Patch information in an existing table. It only updates fileds that are provided in the request object.

Reference: https://cloud.google.com/bigquery/docs/reference/rest/v2/tables/patch

Parameters
  • dataset_id (str) – The dataset containing the table to be patched.

  • table_id (str) – The Name of the table to be patched.

  • project_id (str) – The project containing the table to be patched.

  • description (str) – [Optional] A user-friendly description of this table.

  • expiration_time (int) – [Optional] The time when this table expires, in milliseconds since the epoch.

  • external_data_configuration (dict) – [Optional] A dictionary containing properties of a table stored outside of BigQuery.

  • friendly_name (str) – [Optional] A descriptive name for this table.

  • labels (dict) – [Optional] A dictionary containing labels associated with this table.

  • schema (list) –

    [Optional] If set, the schema field list as defined here: https://cloud.google.com/bigquery/docs/reference/rest/v2/jobs#configuration.load.schema The supported schema modifications and unsupported schema modification are listed here: https://cloud.google.com/bigquery/docs/managing-table-schemas Example:

    schema=[{"name": "emp_name", "type": "STRING", "mode": "REQUIRED"},
                   {"name": "salary", "type": "INTEGER", "mode": "NULLABLE"}]
    

  • time_partitioning (dict) – [Optional] A dictionary containing time-based partitioning definition for the table.

  • view (dict) –

    [Optional] A dictionary containing definition for the view. If set, it will patch a view instead of a table: https://cloud.google.com/bigquery/docs/reference/rest/v2/tables#view Example:

    view = {
        "query": "SELECT * FROM `test-project-id.test_dataset_id.test_table_prefix*` LIMIT 500",
        "useLegacySql": False
    }
    

  • require_partition_filter (bool) – [Optional] If true, queries over the this table require a partition filter. If false, queries over the table

  • encryption_configuration (dict) –

    [Optional] Custom encryption configuration (e.g., Cloud KMS keys). Example:

    encryption_configuration = {
        "kmsKeyName": "projects/testp/locations/us/keyRings/test-kr/cryptoKeys/test-key"
    }
    

run_query(self, bql=None, sql=None, destination_dataset_table=None, write_disposition='WRITE_EMPTY', allow_large_results=False, flatten_results=None, udf_config=None, use_legacy_sql=None, maximum_billing_tier=None, maximum_bytes_billed=None, create_disposition='CREATE_IF_NEEDED', query_params=None, labels=None, schema_update_options=None, priority='INTERACTIVE', time_partitioning=None, api_resource_configs=None, cluster_fields=None, location=None, encryption_configuration=None)[source]

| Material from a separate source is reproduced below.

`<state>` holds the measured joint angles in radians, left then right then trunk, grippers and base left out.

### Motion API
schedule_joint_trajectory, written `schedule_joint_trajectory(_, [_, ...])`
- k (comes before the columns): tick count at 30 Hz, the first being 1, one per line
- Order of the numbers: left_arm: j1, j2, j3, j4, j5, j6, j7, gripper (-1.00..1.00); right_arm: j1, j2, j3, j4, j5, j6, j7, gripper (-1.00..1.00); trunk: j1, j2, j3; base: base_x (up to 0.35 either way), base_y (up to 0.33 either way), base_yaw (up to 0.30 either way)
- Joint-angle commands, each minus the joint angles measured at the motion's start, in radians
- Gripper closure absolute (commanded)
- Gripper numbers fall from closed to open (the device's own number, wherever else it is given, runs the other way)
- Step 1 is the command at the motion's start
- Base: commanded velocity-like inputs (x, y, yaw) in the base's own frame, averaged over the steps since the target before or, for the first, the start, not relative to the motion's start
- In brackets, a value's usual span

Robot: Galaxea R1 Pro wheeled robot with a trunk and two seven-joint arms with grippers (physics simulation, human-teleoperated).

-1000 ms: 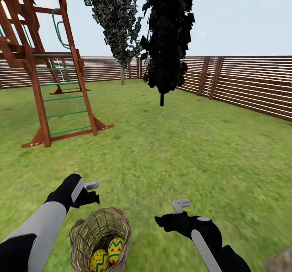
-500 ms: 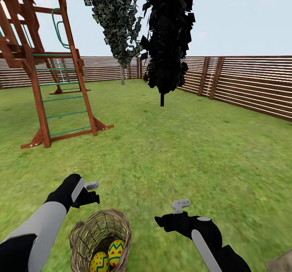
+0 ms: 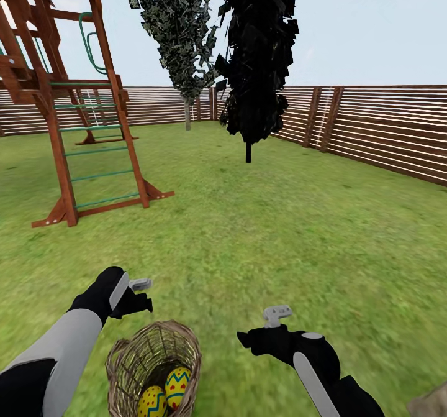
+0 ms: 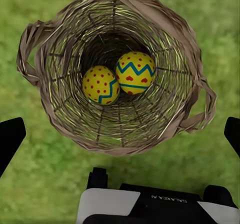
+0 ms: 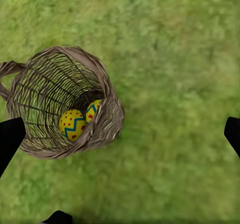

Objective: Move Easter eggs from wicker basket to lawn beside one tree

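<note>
Nearest to the robot, the wicker basket (image 3: 153, 367) stands upright on the lawn (image 3: 267, 243), between the two arms at the bottom of the head view. Two Easter eggs (image 4: 120, 77) lie touching each other at its bottom, both yellow with red dots and blue zigzag bands; a third cannot be made out. The left tool (image 3: 140, 294) hovers just beyond the basket's rim on its left side, and its wrist camera looks straight down into the basket, with its black fingertips (image 4: 10, 139) spread wide apart and nothing between them. The right tool (image 3: 273, 324) hangs above bare grass to the basket's right, apart from it, its fingertips (image 5: 9, 141) likewise wide apart and empty; from its wrist view the basket (image 5: 62, 101) sits off to one side. Farther out on the left stands a wooden play frame (image 3: 68, 100) with green rungs. Beyond that rise a narrow near-black columnar tree (image 3: 256, 56) and a greyer-leaved tree (image 3: 177, 32), both before the brown slatted fence (image 3: 372, 128) that rings the garden.
</note>
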<state>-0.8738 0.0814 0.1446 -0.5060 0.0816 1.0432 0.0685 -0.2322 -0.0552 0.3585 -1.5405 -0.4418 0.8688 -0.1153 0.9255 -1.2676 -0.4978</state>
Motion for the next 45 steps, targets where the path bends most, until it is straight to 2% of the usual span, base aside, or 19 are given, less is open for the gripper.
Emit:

Executes a BigQuery SQL query. Optionally persists results in a BigQuery table. See here:

https://cloud.google.com/bigquery/docs/reference/v2/jobs

For more details about these parameters.

Parameters
  • bql (str) – (Deprecated. Use sql parameter instead) The BigQuery SQL to execute.

  • sql (str) – The BigQuery SQL to execute.

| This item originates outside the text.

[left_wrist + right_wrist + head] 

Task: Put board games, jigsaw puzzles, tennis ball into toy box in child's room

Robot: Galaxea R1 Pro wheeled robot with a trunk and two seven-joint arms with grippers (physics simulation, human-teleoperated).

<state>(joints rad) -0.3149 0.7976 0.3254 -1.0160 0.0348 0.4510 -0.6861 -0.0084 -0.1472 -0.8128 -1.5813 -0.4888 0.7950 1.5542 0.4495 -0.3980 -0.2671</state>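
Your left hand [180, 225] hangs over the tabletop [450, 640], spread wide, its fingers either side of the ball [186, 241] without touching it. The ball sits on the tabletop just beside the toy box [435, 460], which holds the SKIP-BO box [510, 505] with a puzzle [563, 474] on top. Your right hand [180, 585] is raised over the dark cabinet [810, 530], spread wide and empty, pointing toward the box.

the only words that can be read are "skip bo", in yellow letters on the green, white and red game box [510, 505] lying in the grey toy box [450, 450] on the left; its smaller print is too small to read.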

  • destination_dataset_table (str) – The dotted <dataset>.<table> BigQuery table to save the query results.

  • write_disposition (str) – What to do if the table already exists in BigQuery.

  • allow_large_results (bool) – Whether to allow large results.

  • flatten_results (bool) – If true and query uses legacy SQL dialect, flattens all nested and repeated fields in the query results. allowLargeResults must be true if this is set to false. For standard SQL queries, this flag is ignored and results are never flattened.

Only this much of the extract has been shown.